**Required action:** Please copy out all the data. Every detail stays the same.

**Supplied data:**
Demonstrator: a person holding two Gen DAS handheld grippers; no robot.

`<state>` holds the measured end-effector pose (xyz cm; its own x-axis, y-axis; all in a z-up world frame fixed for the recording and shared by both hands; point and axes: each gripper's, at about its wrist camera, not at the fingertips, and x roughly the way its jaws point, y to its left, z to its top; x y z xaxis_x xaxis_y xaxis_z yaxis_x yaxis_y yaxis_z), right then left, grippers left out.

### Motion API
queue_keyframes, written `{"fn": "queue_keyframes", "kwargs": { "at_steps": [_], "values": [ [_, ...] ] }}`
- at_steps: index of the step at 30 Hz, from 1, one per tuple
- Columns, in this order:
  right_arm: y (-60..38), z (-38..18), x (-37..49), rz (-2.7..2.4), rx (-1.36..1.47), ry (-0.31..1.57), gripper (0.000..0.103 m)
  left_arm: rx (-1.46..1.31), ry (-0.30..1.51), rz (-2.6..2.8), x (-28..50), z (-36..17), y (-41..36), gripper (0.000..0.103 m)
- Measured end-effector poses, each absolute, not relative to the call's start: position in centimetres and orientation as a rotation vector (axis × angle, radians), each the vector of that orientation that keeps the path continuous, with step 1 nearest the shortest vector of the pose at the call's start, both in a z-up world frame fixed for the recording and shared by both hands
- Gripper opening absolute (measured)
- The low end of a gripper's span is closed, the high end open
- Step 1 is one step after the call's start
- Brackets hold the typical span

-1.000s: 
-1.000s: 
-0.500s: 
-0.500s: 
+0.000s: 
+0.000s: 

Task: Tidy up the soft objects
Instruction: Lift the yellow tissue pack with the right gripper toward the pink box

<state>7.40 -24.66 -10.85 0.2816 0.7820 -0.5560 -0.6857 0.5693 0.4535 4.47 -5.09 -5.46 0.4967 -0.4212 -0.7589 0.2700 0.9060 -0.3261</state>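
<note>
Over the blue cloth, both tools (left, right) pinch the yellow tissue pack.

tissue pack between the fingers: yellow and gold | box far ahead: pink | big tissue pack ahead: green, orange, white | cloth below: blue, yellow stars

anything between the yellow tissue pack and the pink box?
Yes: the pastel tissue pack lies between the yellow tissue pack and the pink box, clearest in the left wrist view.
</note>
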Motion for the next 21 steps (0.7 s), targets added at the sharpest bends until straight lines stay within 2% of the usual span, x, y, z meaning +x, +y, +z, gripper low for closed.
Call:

**Solved exercise:**
Demonstrator: a person holding two Gen DAS handheld grippers; no robot.

`<state>` holds the measured end-effector pose (xyz cm; its own x-axis, y-axis; all in a z-up world frame fixed for the recording and shared by both hands; point and axes: each gripper's, at about its wrist camera, not at the fingertips, and x roughly the way its jaws point, y to its left, z to its top; x y z xaxis_x xaxis_y xaxis_z yaxis_x yaxis_y yaxis_z), right then left, grippers left out.

### Motion API
queue_keyframes, written `{"fn": "queue_keyframes", "kwargs": { "at_steps": [_], "values": [ [_, ...] ] }}`
- at_steps: index of the step at 30 Hz, from 1, one per tuple
- Columns, in this order:
  right_arm: y (-60..38), z (-38..18), x (-37..49), rz (-2.7..2.4), rx (-1.36..1.47), ry (-0.31..1.57), gripper (0.000..0.103 m)
  left_arm: rx (-1.46..1.31), ry (-0.30..1.51), rz (-2.6..2.8), x (-28..50), z (-36..17), y (-41..36), gripper (0.000..0.103 m)
- Measured end-effector poses, each absolute, not relative to the call's start: position in centimetres and orientation as a rotation vector (axis × angle, radians), each the vector of that orientation that keeps the path continuous, with step 1 nearest the shortest vector of the pose at the call's start, both in a z-up world frame fixed for the recording and shared by both hands
- Gripper opening absolute (measured)
- The low end of a gripper's span is closed, the high end open
- Step 1 is one step after the call's start
- Brackets hold the typical span

-1.000s: 
-1.000s: 
-0.500s: 
-0.500s: 
+0.000s: 
+0.000s: 

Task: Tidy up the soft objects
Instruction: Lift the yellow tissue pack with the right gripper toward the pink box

<state>7.40 -24.66 -10.85 0.2816 0.7820 -0.5560 -0.6857 0.5693 0.4535 4.47 -5.09 -5.46 0.4967 -0.4212 -0.7589 0.2700 0.9060 -0.3261</state>
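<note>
Over the blue cloth, both tools (left, right) pinch the yellow tissue pack.

tissue pack between the fingers: yellow and gold | box far ahead: pink | big tissue pack ahead: green, orange, white | cloth below: blue, yellow stars

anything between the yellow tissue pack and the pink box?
Yes: the pastel tissue pack lies between the yellow tissue pack and the pink box, clearest in the left wrist view.
</note>
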Motion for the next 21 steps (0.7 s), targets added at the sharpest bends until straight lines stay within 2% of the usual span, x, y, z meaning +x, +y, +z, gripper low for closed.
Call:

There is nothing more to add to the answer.